Liu Risheng, Liu Jinyuan, Jiang Zhiying, Fan Xin, Luo Zhongxuan
IEEE Trans Image Process. 2021;30:1261-1274. doi: 10.1109/TIP.2020.3043125. Epub 2020 Dec 21.
Image fusion plays a critical role in a variety of vision and learning applications. Current fusion approaches are designed to characterize source images, focusing on a certain type of fusion task while limited in a wide scenario. Moreover, other fusion strategies (i.e., weighted averaging, choose-max) cannot undertake the challenging fusion tasks, which furthermore leads to undesirable artifacts facilely emerged in their fused results. In this paper, we propose a generic image fusion method with a bilevel optimization paradigm, targeting on multi-modality image fusion tasks. Corresponding alternation optimization is conducted on certain components decoupled from source images. Via adaptive integration weight maps, we are able to get the flexible fusion strategy across multi-modality images. We successfully applied it to three types of image fusion tasks, including infrared and visible, computed tomography and magnetic resonance imaging, and magnetic resonance imaging and single-photon emission computed tomography image fusion. Results highlight the performance and versatility of our approach from both quantitative and qualitative aspects.

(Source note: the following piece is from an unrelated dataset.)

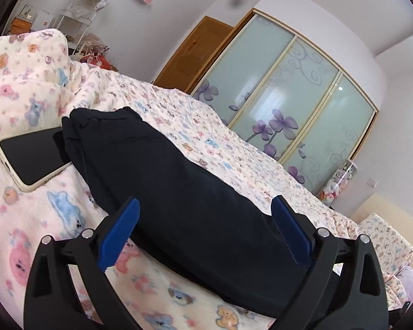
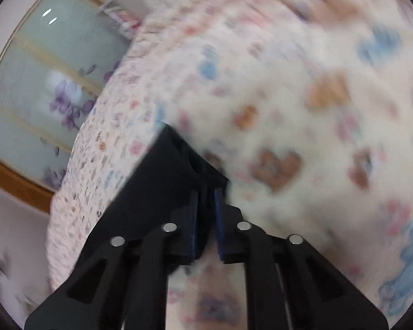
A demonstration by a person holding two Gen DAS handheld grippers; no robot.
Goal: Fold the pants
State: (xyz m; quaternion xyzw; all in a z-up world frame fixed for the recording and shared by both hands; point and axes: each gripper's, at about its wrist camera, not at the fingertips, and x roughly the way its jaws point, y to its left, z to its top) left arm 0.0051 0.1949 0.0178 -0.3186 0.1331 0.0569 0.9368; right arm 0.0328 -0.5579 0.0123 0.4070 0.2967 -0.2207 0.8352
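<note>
Left gripper (image 1: 205, 206) gapes wide over the dark pants (image 1: 162, 170) lying on the bear-print blanket (image 1: 55, 209), which half-cover a phone (image 1: 30, 154). Right gripper (image 2: 206, 200), in a blurred view, pinches a pants corner (image 2: 162, 181).

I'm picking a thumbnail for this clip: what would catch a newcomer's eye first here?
The dark pants stand out most, lying in a long bundle across the pastel teddy-bear blanket. The left gripper hangs wide open over their near end, while the right gripper is shut on a corner of the fabric. Next comes the black-screened phone beside the pants' far end, then the wardrobe with purple flowers behind the bed.
</note>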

图像融合在各种视觉和学习应用中起着关键作用。当前的融合方法旨在对源图像进行特征描述,专注于特定类型的融合任务,而在广泛的场景中存在局限性。此外,其他融合策略(即加权平均、最大值选择)无法承担具有挑战性的融合任务,这进而导致在其融合结果中容易出现不理想的伪影。在本文中,我们提出了一种具有双层优化范式的通用图像融合方法,针对多模态图像融合任务。对从源图像解耦的某些组件进行相应的交替优化。通过自适应积分权重图,我们能够获得跨多模态图像的灵活融合策略。我们成功地将其应用于三种类型的图像融合任务,包括红外与可见光、计算机断层扫描与磁共振成像,以及磁共振成像与单光子发射计算机断层扫描图像融合。结果从定量和定性两个方面突出了我们方法的性能和通用性。